- _Your assignment_
Exactly as written, transcribe the lines that run from the one containing "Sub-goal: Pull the" to the end of the records below.

- _Material for the task_
....
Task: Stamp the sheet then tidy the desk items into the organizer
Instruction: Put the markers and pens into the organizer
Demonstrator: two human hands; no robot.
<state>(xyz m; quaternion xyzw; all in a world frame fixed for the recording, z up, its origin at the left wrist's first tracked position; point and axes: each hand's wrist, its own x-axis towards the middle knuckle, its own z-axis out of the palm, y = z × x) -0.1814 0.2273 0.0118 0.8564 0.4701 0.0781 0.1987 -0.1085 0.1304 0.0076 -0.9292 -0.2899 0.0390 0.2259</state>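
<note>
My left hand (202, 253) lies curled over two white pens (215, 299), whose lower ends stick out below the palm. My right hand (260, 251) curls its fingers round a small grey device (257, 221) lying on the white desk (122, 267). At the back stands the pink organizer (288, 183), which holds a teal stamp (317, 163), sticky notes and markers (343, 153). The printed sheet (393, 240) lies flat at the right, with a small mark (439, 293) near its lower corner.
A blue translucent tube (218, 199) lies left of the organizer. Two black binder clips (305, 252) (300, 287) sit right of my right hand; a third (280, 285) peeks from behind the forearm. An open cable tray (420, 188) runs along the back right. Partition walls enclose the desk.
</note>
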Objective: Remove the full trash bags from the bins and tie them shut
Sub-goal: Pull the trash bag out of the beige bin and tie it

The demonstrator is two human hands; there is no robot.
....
- _Output for this exercise_
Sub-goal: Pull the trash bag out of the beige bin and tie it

The demonstrator is two human hands; there is no robot.

There is no more output to give.